Продвижение вперед по пути преобразований во многом зависело от предприимчивости «новых китайцев» и от инициативы местных властей такой огромной страны, как Китай. Заслуга Дэна состояла прежде всего в том, что он не дал консерваторам из компартии прикрыть капиталистические эксперименты.
По словам самого реформатора, инициатива в создании специальных экономических зон (СЭЗ), куда активно вкладывали средства иностранные инвесторы и китайцы-эмигранты (хуацяо), составившие за рубежом крупные состояния, принадлежала провинции Гуандун. Там возникло три СЭЗ уже в 1980 г. Еще одна появилась в провинции Фуцзянь. А в 1984 г. для иностранных инвесторов открылось 14 китайских городов, в т.ч. такой крупный, как Шанхай.

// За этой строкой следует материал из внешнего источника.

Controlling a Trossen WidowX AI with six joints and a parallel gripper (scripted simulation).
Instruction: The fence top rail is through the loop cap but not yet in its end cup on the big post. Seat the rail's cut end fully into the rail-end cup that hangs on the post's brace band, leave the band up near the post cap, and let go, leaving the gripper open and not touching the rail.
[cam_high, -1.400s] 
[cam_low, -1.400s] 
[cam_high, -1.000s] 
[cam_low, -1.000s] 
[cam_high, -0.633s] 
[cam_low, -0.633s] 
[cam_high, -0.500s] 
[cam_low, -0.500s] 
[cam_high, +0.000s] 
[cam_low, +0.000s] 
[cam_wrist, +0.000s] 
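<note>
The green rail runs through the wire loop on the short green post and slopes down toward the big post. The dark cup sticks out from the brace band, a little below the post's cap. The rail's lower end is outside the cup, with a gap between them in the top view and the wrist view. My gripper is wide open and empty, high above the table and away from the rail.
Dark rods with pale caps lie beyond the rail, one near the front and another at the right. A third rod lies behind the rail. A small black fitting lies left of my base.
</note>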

Вскоре в этих «открытых городах», где проживало менее 8% населения Китая, уже производилась почти четверть всей промышленной продукции и 40% продукции, отправляемой на экспорт. Производительность труда там превысила средний по стране уровень на 66%.

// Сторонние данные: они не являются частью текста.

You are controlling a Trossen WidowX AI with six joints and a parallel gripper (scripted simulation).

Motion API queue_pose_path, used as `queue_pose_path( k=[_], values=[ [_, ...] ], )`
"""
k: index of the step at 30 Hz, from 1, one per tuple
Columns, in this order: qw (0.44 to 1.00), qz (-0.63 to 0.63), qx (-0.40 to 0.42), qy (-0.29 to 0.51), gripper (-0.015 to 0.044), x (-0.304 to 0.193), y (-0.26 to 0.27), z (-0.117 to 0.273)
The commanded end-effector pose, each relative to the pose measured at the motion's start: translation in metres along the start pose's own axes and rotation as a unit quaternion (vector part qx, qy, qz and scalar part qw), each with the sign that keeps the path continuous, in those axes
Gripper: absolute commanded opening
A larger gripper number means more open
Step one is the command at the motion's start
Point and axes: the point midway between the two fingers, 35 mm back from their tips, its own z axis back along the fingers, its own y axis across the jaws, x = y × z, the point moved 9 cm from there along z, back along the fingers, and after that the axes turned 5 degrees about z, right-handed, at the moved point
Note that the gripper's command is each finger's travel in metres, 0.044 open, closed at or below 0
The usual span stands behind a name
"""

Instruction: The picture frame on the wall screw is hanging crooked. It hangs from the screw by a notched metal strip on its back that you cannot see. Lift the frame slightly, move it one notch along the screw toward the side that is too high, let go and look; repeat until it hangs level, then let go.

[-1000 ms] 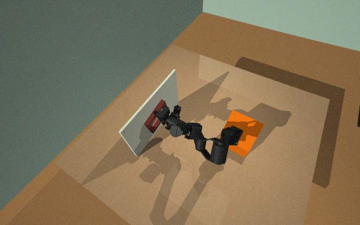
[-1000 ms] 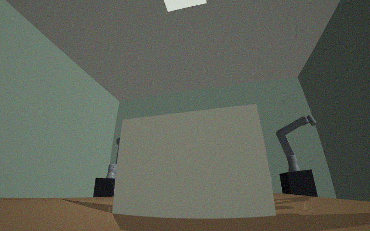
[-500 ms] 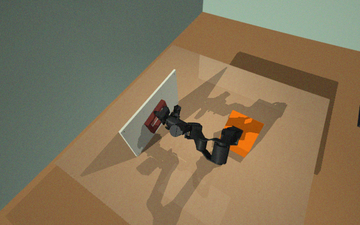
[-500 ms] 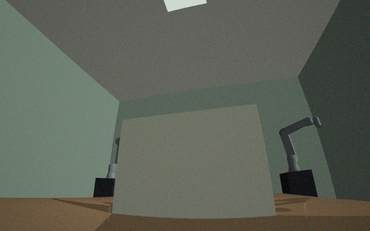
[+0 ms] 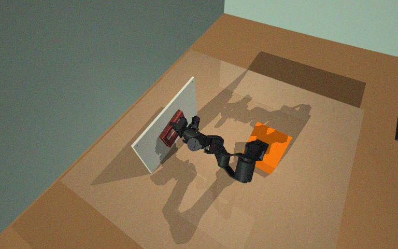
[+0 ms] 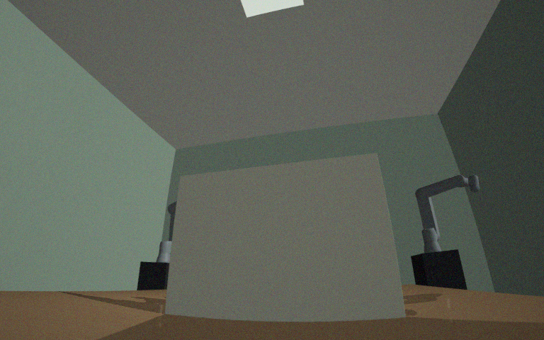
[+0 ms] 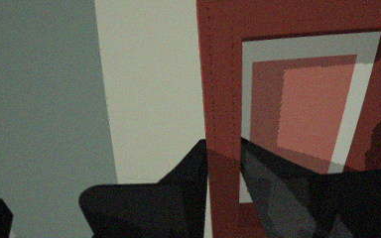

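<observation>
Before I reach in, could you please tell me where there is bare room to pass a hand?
Bare: the white board beyond the red frame's upper end.
Crowded: the frame's edge, clamped by the pincer.

you have the white upright panel (image 5: 181,101) (image 6: 283,236) (image 7: 153,89) standing on the brown wooden table (image 5: 302,197) (image 6: 56,307), with the dark red rectangular picture frame (image 5: 166,141) (image 7: 222,99) against its front. your black jointed robot arm (image 5: 216,144) reaches across from the orange square plate (image 5: 276,160) to the frame, its black gripper (image 5: 174,125) (image 7: 220,144) around one side bar. in the exterior view, the panel's back hides your arm and frame.
</observation>
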Motion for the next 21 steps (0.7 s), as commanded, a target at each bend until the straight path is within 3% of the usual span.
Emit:
queue_pose_path(
  k=[1, 21],
  values=[
    [1.0, -0.002, 0.005, -0.001, 0.0, 0.0002, 0.0023, -0.0001],
    [1.0, -0.002, 0.005, -0.001, 0.0, 0.0008, 0.0016, -0.0001]
  ],
)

Если взять не только одни лишь СЭЗ, но все территории, на которых были созданы особые, благоприятные для инвесторов условия хозяйствования, то там проживала в 80-х гг. примерно седьмая часть всего населения страны (160 млн. человек — больше, чем Россия). В одной лишь провинции Гуандун возникло 140 тыс. мелких предприятий, работающих на экспорт. Фактически сформировалось два Китая — один традиционный, сельский, где масса людей, хотя и не голодает, но по сей день живет в нищете, а другой — динамичный, капиталистический.

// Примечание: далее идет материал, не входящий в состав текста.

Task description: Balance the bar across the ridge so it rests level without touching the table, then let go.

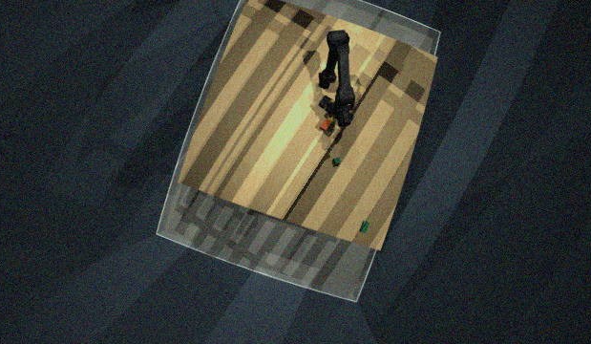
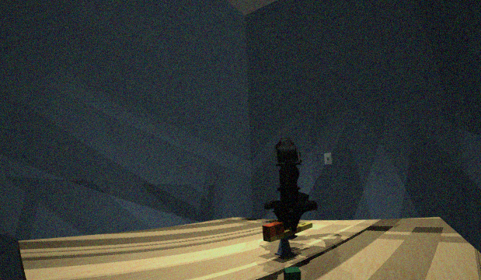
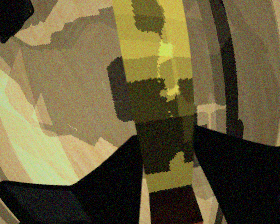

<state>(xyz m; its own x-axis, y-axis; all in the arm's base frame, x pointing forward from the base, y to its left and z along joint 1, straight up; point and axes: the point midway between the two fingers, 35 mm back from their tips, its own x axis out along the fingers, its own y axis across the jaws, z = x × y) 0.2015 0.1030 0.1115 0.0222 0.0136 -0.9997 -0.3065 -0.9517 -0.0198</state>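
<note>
Bar hanging over ridge, crosswise fit still to be judged

From the top, the gripper [image 1: 333, 115] [image 2: 290, 231] [image 3: 165, 136] is mostly covering the bar [image 1: 331, 118] [image 2: 305, 226] [image 3: 153, 50], its red end block [image 1: 326, 125] [image 2: 273, 232] [image 3: 175, 206] showing beside it.

In the exterior view, the blue ridge [image 2: 284, 249] is standing just under the bar; contact is unclear.

At the wrist, the fingers are clamping the bar, its long axis running between them; the ridge isn't showing clearly. Lowering is probably coming next.

A small green block [image 1: 336, 161] [image 2: 292, 273] sits on the bench [image 1: 257, 158] [image 2: 120, 253], right of centre from above; another green piece [image 1: 365, 226] lies toward the lower right. A pale wall plate [image 2: 328, 158] shows right of centre in the exterior view.
</note>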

Впрочем, Дэн до последних лет своей жизни распинался в своей любви к Марксу и навешивал на капитализм социалистическую ширму. Делая это, правда, не слишком убедительно. «Социализм, — говорил он, — отличается от капитализма тем, что при нем все живут зажиточно и нет поляризации». По таким мягким критериям выходит, что Евросоюз — это просто социалистический лагерь, а Япония — светоч освобожденного от эксплуатации Востока.
В чем Дэн резко выступал против использования капиталистического опыта, так это в политике. Демократии он не принимал и во время событий весны-лета 1989 г. на площади Тяньаньмэнь взял курс на жесткое подавление беспорядков. В ответ митингующие демократы били маленькие бутылки, явно давая понять «маленькой бутылке», каково их к нему отношение.
Впрочем, каким бы ни было отношение Дэна к демократии, в 1989 г. он ушел в отставку. Его политические позиции ослабли, да и возраст начал сказываться. Последний раз он проявил политическую активность в 1992 г., совершив поездку по расцветшим благодаря ему регионам Китая и выступив в прессе (правда, под псевдонимом) в поддержку реформ.
А в 1997 г. Дэн Сяопин, достигший глубочайшей даже по восточным меркам старости, отправился на встречу с Марксом, о готовности к которой давно уже поговаривал при встречах с зарубежными гостями.
ЯНОШ КОРНАЙ.
МОГИЛЬЩИК СОЦИАЛИЗМА
Венгерский экономист Янош Корнай всегда был широко известен лишь в очень узких кругах. Конкретно — в кругах тех, кто интересовался реформированием социалистической хозяйственной системы. Но среди них его значение превышало, пожалуй, значение Адама Смита, Карла Маркса и Джона Мейнарда Кейнса, вместе взятых. Ведь именно Корнай объяснял реальный механизм функционирования нашей экономики в то время, когда советские политэкономы лишь имитировали научную деятельность, произнося всякого рода магические заклинания.